Lukashenko’s skilful navigation in between Russia and the EU suddenly gains another dimension as the Belarusian strongman opens up his country to China.

July 31, 2018 - Tomasz Kamusella - Articles and Commentary

Chinese signage, Main Railway Station, Minsk, Belarus. Photo: Hyrdlak (cc)

Bezviz, or the European Union’s visa waver program extended to Ukraine a year ago in June 2017, must have angered the autocratic regimes in neighboring Belarus and Russia. Why would Ukrainians, who had just lost Crimea and were unable to stop the Russian incursion in the east of their country, be allowed to enjoy Rome or Paris without having to face the indignity of applying for a Schengen visa? The Eiffel Tower, the Sistine Chapel, or the Canaries can hardly be successfully replaced with the likes of Sochi, the rebuilt Cathedral of Christ the Savior in Moscow, or the Crimean seacoast stricken by the dearth of water. Neither are the Kuril Islands, known for their balmy climate conducive to all-year-round holidaying. To the average Belarusian and Russian the west inexplicably rewarded Ukraine for the military losses suffered with the privilege that should first be accorded to Russians or Belarusians.

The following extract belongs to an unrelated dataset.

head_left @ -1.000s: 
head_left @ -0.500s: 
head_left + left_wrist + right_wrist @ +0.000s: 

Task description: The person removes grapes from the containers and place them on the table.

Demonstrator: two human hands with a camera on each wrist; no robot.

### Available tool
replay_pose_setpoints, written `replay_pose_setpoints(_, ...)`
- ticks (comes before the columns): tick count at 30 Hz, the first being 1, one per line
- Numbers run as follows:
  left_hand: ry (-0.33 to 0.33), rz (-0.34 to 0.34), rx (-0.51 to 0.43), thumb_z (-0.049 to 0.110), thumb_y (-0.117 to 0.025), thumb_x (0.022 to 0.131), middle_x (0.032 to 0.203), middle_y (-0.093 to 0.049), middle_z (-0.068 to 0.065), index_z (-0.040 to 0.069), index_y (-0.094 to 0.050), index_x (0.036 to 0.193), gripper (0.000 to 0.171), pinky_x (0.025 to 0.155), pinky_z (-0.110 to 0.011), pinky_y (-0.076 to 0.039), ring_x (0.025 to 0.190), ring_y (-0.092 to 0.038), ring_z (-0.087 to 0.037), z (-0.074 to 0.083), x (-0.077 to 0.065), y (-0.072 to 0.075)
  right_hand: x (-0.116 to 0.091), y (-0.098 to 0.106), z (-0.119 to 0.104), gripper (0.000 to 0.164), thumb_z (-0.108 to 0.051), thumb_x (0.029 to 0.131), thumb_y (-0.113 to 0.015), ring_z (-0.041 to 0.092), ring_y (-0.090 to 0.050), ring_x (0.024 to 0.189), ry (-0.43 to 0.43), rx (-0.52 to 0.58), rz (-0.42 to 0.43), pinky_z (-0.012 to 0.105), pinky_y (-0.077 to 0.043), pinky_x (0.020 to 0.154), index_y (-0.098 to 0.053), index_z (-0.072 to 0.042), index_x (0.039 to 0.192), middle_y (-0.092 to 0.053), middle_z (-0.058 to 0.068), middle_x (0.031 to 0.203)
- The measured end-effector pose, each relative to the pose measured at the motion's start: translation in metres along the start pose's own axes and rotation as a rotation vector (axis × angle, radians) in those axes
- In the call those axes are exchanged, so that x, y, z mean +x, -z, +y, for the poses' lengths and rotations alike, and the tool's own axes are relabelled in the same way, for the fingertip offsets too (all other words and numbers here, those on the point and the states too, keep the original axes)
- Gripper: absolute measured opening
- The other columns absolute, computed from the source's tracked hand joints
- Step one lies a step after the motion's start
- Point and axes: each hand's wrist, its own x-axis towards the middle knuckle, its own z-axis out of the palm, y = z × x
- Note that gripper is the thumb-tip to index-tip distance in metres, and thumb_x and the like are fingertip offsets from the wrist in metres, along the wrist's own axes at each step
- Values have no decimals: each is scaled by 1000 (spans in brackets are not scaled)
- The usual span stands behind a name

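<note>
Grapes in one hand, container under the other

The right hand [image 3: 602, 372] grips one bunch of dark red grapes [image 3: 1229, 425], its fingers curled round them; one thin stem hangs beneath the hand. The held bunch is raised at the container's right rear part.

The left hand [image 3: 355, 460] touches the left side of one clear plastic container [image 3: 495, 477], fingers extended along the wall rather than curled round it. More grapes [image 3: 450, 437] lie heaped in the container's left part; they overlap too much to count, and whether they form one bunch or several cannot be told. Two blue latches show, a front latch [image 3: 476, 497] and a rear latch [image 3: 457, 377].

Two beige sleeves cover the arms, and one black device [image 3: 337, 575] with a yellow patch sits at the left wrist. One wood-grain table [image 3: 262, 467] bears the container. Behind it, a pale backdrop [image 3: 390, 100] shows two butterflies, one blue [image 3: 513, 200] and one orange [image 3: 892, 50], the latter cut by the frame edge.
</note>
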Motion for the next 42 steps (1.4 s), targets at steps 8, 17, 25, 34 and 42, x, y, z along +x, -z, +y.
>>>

Autocracies as good at winning elections with the help of political technologists and sophisticated IT systems as those in Belarus and Russia are nevertheless still susceptible to fickle popularity felt by the ‘electorates’ for the strongman at the top. The less a dictator is popular, the more direct violence has to be applied to wage power. In turn, unleashing too much violence causes popularity to plummet even further. This confronts the regime with the unwanted downward spiral of increasing state violence that simultaneously generates instability, which in no time may morph into effective political opposition. And such opposition stands a chance of unsettling the dictator from power; an option best to be avoided. For any solid autocracy to last it must be predictably popular and economically viable. Then the amount of known unknowns is radically limited to that of succession only.

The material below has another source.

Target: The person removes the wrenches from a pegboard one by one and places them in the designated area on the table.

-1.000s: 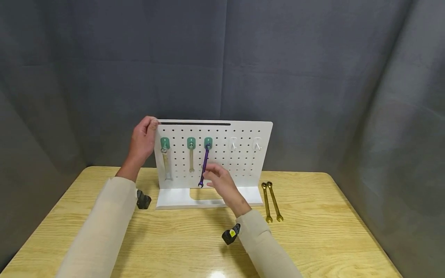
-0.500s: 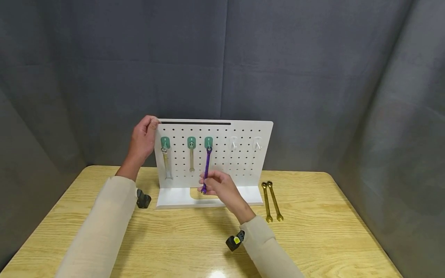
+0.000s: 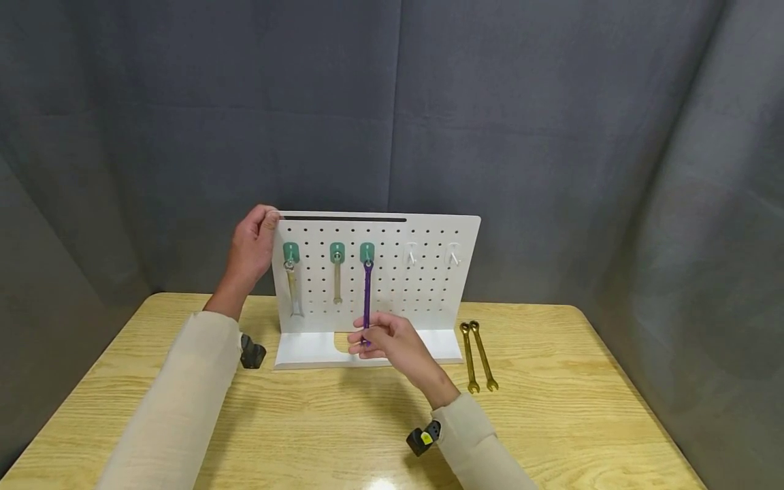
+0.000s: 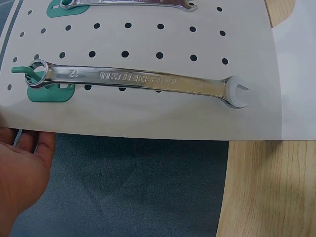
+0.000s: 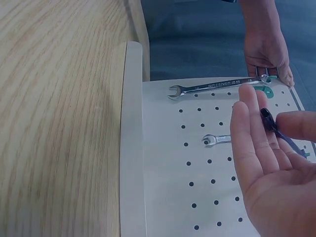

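Our slender purple metal wrench (image 3: 367, 296) stood nearly upright before the white perforated board (image 3: 422, 282), its upper end at the third green hook (image 3: 367, 250); whether the ring encircled it, we could not tell. Our right hand (image 3: 401, 347) pinched the lower end in a thumb-and-finger grip, while our left hand (image 3: 250, 245) held the board's upper left corner. Two silver metal wrenches (image 4: 138, 79) hung leftward, and two gold-coloured metal wrenches (image 3: 483, 354) lay on the pale wooden counter (image 3: 551, 408).
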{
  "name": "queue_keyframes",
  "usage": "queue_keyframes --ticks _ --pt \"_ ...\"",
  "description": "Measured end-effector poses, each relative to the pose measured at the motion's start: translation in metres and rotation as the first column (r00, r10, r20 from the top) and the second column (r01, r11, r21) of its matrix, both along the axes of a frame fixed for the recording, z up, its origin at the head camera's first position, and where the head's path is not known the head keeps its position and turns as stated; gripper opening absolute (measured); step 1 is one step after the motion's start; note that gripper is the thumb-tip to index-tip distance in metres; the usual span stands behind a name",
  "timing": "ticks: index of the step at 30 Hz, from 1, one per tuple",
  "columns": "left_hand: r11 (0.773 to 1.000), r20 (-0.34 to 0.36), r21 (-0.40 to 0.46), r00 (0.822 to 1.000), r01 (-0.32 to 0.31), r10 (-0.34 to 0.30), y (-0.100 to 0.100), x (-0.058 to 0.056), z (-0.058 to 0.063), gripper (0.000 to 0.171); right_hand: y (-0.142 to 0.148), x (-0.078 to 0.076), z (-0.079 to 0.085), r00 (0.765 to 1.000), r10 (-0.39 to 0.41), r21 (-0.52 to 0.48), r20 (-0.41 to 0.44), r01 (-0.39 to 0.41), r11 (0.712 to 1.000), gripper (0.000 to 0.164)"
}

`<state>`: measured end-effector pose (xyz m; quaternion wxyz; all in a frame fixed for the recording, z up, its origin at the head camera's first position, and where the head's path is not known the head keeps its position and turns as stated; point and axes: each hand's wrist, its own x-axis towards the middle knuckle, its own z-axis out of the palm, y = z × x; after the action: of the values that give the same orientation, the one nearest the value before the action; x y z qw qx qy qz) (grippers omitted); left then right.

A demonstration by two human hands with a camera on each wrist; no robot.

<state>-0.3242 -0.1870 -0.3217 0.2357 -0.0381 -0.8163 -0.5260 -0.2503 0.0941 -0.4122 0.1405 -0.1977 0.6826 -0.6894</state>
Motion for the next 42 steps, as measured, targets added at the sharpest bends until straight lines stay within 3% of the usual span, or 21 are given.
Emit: queue_keyframes --ticks 16,28,42 --pt "1.000 -0.009 0.002 1.000 -0.002 0.002 0.001 -0.001 0.002 0.045 0.013 0.017 0.010 1.000 0.007 -0.008 -0.025 -0.007 1.000 0.030" --pt "1.000 -0.029 0.003 1.000 0.002 -0.002 -0.001 -0.001 -0.001 0.047 0.016 0.022 0.013 0.998 0.020 -0.014 -0.059 -0.021 1.000 0.031" --pt "1.000 0.011 -0.005 1.000 -0.006 0.006 0.000 0.001 0.000 0.048 0.015 0.022 0.016 0.991 0.047 -0.010 -0.129 -0.048 0.999 0.034"
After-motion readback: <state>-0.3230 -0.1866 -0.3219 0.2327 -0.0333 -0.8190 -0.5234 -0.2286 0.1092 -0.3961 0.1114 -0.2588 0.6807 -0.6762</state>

Belarus caught in the middle

In early June 2018 I arrived to Minsk (or Miensk, the traditional form of the city’s name in Belarusian, expunged in the interest of the continued russification of Belarus) on the EU-financed new fast train service from the Lithuanian capital of Vilnius. The Belarusian border and customs officers did their best not to appear threatening or Soviet-like in their behavior. The Belarusian government needs to scrape together as much hard currency as possible to support the numerous unprofitable state and para-state enterprises. Retaining an unreformed centrally-planned economy with compulsory full employment, as inherited from the Soviet Union, comes at a price. For 24 long years Russia has patiently footed the bill, ensuring sufficient  popularity for keeping Alexander Lukashenka (Aliaksandar Lukašenka in the Belarusian  Łacinka, or Latin alphabet), the country’s first-ever President, in power. Lukashenka reciprocated by reinstating or keeping Soviet-time symbols and institutions popular with the population, and by making ‘his’ Belarus Russia’s most trusted ally and fraternal nation. In 1997 the Belarusian leader shook hands with the Russian President Boris Yeltsin over the treaty that saw the establishment of a Union State of Russia and Belarus. The quiet hope was that the young dictator, then aged 43, would have a prospect of becoming a Russian or even Union President in not too distant a future.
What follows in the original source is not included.